#### [YOUR OBJECTIVE]
Where the string "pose" occurs in the material below, report the whole line.

(SOURCE DATA Opens)

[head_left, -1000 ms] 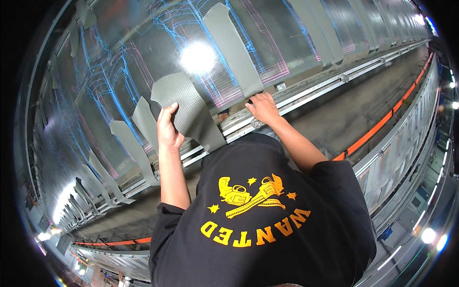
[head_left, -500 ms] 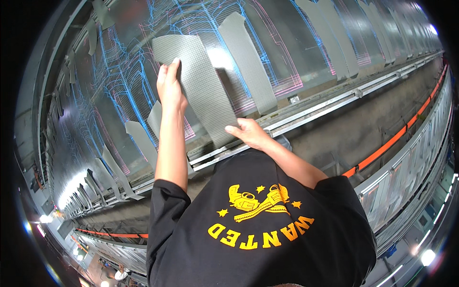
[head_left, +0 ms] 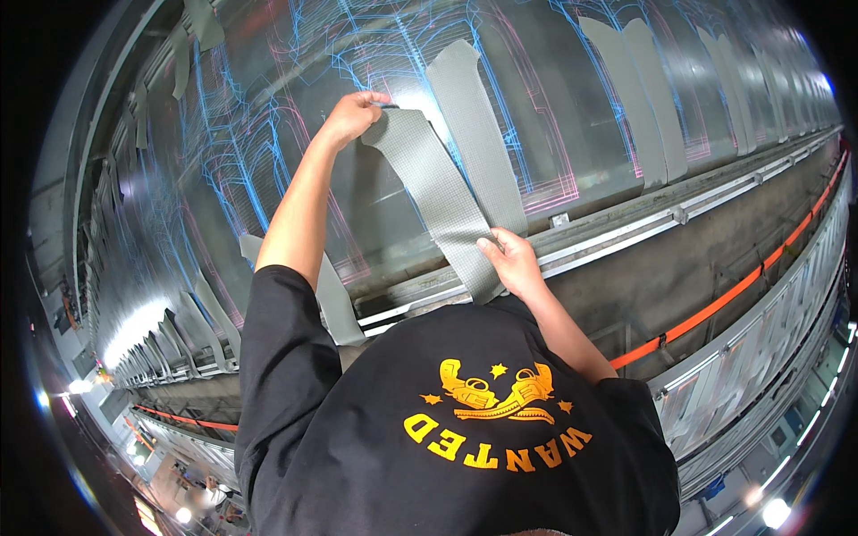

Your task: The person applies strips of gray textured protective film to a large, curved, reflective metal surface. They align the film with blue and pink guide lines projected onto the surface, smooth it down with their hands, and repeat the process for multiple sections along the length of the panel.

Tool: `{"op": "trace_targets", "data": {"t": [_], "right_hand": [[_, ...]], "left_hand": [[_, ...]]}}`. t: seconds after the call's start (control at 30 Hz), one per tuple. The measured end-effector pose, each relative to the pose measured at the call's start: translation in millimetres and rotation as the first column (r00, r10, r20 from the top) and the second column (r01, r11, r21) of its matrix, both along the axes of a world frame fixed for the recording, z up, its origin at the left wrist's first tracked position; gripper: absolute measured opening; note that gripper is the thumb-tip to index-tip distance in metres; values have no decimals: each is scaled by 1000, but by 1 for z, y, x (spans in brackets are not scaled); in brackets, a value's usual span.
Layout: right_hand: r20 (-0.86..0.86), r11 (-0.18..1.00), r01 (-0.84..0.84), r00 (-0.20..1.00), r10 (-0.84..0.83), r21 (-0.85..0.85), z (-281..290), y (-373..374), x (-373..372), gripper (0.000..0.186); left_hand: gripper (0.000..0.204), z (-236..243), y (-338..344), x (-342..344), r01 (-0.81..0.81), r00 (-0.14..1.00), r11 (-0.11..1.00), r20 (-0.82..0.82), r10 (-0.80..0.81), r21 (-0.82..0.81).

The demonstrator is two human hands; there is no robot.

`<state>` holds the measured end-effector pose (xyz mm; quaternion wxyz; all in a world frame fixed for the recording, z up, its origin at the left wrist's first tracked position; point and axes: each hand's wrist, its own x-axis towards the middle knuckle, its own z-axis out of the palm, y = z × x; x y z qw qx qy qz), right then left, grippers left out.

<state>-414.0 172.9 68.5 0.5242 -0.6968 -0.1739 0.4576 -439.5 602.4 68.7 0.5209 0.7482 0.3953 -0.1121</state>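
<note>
A long grey strip of textured sheet material [head_left: 427, 183] is stretched between my hands and bends along its length. My left hand [head_left: 354, 116] pinches its far upper end, fingers closed over the edge. Lower down, my right hand [head_left: 511, 261] grips the near part, with the thumb on top of the sheet. Just right of it, a second grey strip [head_left: 474, 116] lies on the dark panel surface [head_left: 353, 214], which carries blue and pink lines. The strip I hold overlaps this second strip's lower left side.
A metal rail [head_left: 617, 243] runs along the near edge of the panel. Beyond it an orange bar [head_left: 715, 308] crosses a recess. More grey strips [head_left: 630, 98] lie rightward, and another strip [head_left: 335, 304] hangs at the edge beside my left arm. A blurred person [head_left: 213, 493] is far off lower left.
Both hands have moved right with the grey strip, bringing it against the second strip. My left hand has turned over the strip's upper end; the strip now bends more.
</note>
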Motion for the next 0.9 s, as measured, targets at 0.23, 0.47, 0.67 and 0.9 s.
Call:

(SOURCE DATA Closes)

#### [EXERCISE SOLUTION]
Tool: `{"op": "trace_targets", "data": {"t": [_], "right_hand": [[_, ...]], "left_hand": [[_, ...]]}}`. t: seconds after the call's start (control at 30 Hz), one per tuple. The measured end-effector pose, each relative to the pose measured at the call's start: translation in millimetres and rotation as the first column (r00, r10, r20 from the top) and the second column (r01, r11, r21) of its matrix, both along the axes of a world frame fixed for the recording, z up, its origin at the left wrist's first tracked position; gripper: absolute measured opening; note that gripper is the thumb-tip to index-tip distance in metres; values have no decimals: each is scaled by 1000, but by 1 for z, y, x (spans in brackets are not scaled); in brackets, a value's usual span.
`<state>` holds the measured end-effector pose (xyz mm; quaternion wxyz; all in a world frame fixed for the recording, z up, its origin at the left wrist's first tracked position; point and axes: each hand's wrist, its own x-axis towards the middle knuckle, its own z-axis out of the palm, y = z × x; x y z qw qx qy qz), right then left, grippers left out.

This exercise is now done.